Côte d’Ivoire/ Présidentielle 2025: les germes d’une autre crise plus que patents
À un peu plus d’un an de l’élection présidentielle de 2025, la Côte d’Ivoire retient son souffle. Les signaux d’un climat politique de plus en plus tendu s’accumulent, avec des craintes d’une nouvelle crise violente. Les germes du conflit sont perceptibles. Récemment, deux déclarations récentes, prononcées par des figures majeures de la vie politique ivoirienne, ont particulièrement attiré l’attention.
Le 7 juin 2025, lors d’un meeting tenu à Port-Bouët, Laurent Gbagbo, ancien président et leader du PPA-CI, a lancé un appel sans équivoque : « Préparez-vous à la bagarre ». Une phrase qui fait froid dans le dos, surtout dans un pays encore hanté par les souvenirs de la crise post-électorale de 2010-2011. Une semaine plus tard, le 14 juin 2025, à Paris, Mamadou Touré, ministre et cadre influent du RHDP, a à son tour tenu des propos alarmants en s’adressant à l’opposition depuis l’Europe : « Quand ils étaient au pouvoir, nous les avons frapper, c’est maintenant que nous sommes au pouvoir qu’ils vont nous frapper. Nous allons toujours vous frapper », a déclaré Touré Mamadou devant les partisans du RHDP. Ce langage guerrier, adopté au plus haut niveau, n’est pas seulement une dérive verbale. Il est le symptôme d’un système politique encore profondément marqué par une logique de confrontation, où la victoire électorale est perçue comme un enjeu vital, parfois au prix du sang.
Ces prises de parole ne peuvent être considérées à la légère dans un pays dont la mémoire collective reste traumatisée par les événements de 2010-2011. À l’époque, le refus de Laurent Gbagbo et d’Alassane Ouattara de reconnaître de l’un ou l’autre, avait précipité la Côte d’Ivoire dans une guerre civile de plusieurs mois. Le bilan fut tragique : plus de 3 000 morts selon l’ONU, des centaines de milliers de déplacés internes et externes, des violations massives des droits humains, des exécutions sommaires, des disparitions forcées et des violences sexuelles. Ce conflit a laissé des cicatrices profondes dans la société ivoirienne.
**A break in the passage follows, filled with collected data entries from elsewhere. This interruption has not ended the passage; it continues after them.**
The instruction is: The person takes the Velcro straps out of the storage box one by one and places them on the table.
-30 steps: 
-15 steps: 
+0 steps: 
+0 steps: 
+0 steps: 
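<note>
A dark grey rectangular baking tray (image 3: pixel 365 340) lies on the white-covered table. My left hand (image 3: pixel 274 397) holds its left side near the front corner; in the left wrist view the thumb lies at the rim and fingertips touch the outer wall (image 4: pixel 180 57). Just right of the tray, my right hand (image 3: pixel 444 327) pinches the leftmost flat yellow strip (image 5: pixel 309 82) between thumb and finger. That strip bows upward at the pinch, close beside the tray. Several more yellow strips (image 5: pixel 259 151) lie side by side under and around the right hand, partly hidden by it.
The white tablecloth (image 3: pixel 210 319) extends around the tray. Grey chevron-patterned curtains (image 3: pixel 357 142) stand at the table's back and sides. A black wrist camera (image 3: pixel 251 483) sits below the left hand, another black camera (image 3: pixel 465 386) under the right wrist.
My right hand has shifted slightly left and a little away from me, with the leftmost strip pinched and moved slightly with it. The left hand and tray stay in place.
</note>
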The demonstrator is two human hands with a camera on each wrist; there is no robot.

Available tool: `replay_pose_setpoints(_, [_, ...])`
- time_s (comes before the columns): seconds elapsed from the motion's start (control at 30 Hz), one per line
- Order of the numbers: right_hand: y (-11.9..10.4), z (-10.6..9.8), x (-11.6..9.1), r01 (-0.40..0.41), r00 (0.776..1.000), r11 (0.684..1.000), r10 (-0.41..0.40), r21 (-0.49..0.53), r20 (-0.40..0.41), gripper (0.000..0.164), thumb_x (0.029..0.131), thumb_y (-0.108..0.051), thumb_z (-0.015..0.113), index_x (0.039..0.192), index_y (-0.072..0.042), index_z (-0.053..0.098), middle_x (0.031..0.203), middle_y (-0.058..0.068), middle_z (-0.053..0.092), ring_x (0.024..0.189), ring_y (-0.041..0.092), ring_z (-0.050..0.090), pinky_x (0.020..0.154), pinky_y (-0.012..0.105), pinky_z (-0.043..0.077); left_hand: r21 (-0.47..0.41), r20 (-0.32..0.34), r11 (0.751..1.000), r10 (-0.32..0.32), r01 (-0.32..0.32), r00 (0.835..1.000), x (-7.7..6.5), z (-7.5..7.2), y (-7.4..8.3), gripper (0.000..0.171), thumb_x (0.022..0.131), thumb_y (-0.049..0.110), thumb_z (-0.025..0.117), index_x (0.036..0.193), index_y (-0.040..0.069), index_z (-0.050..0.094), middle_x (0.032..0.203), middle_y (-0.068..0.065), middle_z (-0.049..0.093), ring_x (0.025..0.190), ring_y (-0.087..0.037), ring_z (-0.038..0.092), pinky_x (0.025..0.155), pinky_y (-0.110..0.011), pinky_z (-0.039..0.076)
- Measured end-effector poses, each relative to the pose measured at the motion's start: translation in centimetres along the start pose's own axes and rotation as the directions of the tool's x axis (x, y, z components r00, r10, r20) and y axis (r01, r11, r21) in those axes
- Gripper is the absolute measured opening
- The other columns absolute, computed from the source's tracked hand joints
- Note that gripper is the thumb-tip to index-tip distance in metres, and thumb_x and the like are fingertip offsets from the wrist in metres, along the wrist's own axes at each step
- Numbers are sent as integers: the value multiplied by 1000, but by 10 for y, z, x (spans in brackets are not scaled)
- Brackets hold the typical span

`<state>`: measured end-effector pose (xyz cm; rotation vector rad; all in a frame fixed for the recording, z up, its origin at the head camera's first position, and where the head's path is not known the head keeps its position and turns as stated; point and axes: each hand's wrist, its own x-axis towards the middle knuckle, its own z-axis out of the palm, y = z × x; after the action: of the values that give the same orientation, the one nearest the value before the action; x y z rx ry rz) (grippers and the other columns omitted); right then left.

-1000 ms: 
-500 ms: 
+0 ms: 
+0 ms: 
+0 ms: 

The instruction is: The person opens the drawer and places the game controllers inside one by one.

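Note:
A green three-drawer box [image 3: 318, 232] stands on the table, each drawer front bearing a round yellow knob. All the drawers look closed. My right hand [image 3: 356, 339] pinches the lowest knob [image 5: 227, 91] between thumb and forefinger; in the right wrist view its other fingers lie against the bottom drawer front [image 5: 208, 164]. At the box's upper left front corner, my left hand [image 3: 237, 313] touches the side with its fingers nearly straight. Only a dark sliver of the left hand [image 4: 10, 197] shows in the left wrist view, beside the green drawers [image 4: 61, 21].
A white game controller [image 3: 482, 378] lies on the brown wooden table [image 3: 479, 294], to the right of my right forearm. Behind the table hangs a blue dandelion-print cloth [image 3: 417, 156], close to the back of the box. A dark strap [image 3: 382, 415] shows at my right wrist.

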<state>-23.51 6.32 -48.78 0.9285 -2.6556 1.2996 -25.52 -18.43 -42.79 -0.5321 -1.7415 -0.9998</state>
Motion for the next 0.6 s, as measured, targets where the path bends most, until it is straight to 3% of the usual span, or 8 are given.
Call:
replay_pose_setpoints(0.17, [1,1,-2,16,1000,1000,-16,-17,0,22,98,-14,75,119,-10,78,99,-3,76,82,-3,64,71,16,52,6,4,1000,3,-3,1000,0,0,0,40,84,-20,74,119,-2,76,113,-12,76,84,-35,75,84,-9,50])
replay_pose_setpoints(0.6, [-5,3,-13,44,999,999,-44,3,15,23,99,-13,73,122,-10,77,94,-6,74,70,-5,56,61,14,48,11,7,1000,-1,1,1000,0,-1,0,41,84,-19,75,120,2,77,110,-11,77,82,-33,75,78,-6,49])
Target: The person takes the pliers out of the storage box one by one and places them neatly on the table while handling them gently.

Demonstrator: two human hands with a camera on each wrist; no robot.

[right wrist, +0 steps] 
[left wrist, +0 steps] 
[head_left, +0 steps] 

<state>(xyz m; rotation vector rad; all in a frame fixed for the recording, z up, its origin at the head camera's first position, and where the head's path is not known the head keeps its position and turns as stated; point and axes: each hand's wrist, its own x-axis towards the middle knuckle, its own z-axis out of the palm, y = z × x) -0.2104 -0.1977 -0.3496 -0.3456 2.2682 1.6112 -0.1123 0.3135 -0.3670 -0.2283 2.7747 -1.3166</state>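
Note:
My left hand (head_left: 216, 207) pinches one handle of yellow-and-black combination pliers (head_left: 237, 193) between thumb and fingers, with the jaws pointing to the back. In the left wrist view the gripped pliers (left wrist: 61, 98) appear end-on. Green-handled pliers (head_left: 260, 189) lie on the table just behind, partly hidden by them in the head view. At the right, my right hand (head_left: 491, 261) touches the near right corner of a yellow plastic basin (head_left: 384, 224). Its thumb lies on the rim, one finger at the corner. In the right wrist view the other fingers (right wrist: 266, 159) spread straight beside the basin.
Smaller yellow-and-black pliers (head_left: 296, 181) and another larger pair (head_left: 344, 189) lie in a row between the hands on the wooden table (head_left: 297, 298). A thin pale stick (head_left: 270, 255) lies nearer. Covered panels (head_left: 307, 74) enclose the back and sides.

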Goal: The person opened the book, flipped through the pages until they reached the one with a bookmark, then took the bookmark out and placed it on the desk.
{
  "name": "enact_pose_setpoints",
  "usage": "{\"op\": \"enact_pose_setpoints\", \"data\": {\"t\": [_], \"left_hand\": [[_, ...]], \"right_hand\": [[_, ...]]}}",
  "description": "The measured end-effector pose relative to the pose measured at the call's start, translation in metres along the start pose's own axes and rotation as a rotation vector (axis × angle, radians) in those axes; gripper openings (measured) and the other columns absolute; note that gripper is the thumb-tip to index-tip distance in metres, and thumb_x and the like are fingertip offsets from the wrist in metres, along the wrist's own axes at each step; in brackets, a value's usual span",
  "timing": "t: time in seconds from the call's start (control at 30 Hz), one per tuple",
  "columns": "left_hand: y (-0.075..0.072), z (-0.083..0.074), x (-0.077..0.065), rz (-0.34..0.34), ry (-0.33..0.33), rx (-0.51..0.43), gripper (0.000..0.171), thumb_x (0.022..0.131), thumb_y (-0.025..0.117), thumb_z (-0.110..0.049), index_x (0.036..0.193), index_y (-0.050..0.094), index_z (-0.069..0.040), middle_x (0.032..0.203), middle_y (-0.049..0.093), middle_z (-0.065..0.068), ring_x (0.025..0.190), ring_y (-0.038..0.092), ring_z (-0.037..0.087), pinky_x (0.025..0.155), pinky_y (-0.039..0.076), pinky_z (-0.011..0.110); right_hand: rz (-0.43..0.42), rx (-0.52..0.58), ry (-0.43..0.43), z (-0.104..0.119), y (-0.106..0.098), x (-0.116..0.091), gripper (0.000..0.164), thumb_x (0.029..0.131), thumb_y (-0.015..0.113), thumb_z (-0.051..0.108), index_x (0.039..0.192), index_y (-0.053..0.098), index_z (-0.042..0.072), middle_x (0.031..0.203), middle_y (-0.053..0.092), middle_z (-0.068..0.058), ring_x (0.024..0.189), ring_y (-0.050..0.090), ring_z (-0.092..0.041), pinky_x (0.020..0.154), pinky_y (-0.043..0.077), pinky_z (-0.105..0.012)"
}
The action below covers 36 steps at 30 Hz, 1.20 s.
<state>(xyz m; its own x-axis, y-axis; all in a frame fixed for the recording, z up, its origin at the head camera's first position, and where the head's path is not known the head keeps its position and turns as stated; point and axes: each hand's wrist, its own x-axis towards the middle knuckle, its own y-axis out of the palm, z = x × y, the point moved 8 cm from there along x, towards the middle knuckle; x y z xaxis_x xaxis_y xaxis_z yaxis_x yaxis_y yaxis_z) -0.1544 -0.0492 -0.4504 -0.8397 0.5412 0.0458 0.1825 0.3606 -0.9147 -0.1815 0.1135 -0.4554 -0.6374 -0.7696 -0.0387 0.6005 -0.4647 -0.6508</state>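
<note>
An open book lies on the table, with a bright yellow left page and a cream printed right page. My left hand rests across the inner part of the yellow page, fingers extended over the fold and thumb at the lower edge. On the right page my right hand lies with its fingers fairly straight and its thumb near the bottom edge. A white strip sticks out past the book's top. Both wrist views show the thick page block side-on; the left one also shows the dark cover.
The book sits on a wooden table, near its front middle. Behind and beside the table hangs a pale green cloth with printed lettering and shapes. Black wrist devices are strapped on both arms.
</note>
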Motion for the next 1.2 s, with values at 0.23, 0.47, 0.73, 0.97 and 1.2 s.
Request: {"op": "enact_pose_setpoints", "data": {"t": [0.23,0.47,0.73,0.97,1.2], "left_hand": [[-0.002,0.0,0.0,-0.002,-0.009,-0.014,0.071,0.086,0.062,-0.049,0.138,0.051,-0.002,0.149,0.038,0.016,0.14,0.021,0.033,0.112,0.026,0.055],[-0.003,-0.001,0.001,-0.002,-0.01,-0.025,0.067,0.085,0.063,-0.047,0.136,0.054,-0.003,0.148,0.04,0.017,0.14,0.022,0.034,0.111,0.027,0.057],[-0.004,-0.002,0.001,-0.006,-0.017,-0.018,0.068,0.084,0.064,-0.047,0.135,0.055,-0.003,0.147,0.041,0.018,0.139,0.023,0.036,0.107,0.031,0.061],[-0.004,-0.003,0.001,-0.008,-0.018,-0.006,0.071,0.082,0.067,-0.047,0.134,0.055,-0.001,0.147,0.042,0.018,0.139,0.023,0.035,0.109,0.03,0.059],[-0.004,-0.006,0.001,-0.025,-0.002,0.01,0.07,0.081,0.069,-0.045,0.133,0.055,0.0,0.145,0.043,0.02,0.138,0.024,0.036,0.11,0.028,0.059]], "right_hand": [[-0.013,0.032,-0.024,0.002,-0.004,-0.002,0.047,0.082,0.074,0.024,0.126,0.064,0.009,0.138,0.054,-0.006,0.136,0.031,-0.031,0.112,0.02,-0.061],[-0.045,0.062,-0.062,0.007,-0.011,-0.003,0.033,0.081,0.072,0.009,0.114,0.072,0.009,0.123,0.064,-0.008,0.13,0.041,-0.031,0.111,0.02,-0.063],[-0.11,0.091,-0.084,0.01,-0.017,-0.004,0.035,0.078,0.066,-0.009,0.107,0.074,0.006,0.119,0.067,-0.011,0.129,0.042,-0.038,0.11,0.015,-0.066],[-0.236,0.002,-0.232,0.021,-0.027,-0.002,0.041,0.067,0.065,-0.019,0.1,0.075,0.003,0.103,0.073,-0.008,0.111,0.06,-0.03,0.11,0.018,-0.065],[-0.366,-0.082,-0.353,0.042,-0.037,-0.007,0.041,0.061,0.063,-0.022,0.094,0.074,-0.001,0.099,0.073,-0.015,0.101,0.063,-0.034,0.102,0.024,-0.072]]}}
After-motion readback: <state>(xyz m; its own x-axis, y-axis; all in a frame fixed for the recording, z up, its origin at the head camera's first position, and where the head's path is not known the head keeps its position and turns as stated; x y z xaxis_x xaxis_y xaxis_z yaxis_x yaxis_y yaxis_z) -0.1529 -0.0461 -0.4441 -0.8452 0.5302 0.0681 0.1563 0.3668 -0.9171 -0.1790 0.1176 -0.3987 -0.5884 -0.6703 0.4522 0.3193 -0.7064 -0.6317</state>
La réconciliation annoncée n’a jamais véritablement guéri les blessures. Beaucoup de victimes attendent encore vérité, justice et réparation. Le sentiment d’impunité demeure, tout comme les fractures ethniques, régionales et politiques.
Dans ce contexte instable, les discours belliqueux prononcés aujourd’hui résonnent dangereusement. Ils installent l’idée que la violence pourrait de nouveau être un mode d’expression politique acceptable. Pourtant, les institutions qui devraient jouer un rôle d’arbitre neutre dans le jeu électoral – telles que la CEI ou le Conseil constitutionnel – sont elles-mêmes souvent critiquées pour leur manque d’impartialité. Cette défiance généralisée alimente les tensions et fragilise davantage un processus démocratique déjà miné par l’absence de consensus sur les règles du jeu : réforme de la CEI, conditions d’éligibilité, sécurisation du scrutin, entre autres. Dans ces conditions, il suffit de peu pour qu’un mot malheureux, une provocation, un affrontement isolé se transforme en détonateur national.
Face à ces risques, un sursaut collectif s’impose. Les leaders politiques ont une responsabilité historique : celle de préserver la paix et l’unité nationale. Ils doivent cesser d’instrumentaliser leurs bases, en particulier la jeunesse, souvent utilisée comme bras armé de leurs ambitions personnelles. Ils doivent comprendre que les paroles ont un poids, surtout lorsqu’elles sont prononcées dans un pays où la moindre étincelle peut rallumer le brasier. De même, la société civile, les médias, les religieux et les partenaires internationaux doivent se mobiliser pour exiger un débat politique inclusif, apaisé et respectueux. Il est encore temps d’éviter le pire.
La Côte d’Ivoire a trop souffert de ses crises successives. Elle mérite enfin un rendez-vous électoral digne, transparent et pacifique. Le pouvoir ne doit pas être une raison de détruire, d’exclure ou d’opprimer. La paix ne se décrète pas, elle se construit, patiemment, collectivement, dans le respect de la diversité des opinions et des aspirations. Si les dirigeants politiques n’en prennent pas conscience, alors oui, il faudra s’attendre au pire. Mais ce pire n’est pas inévitable. Il dépend de la volonté des uns et des autres d’écrire enfin une autre page de l’histoire ivoirienne.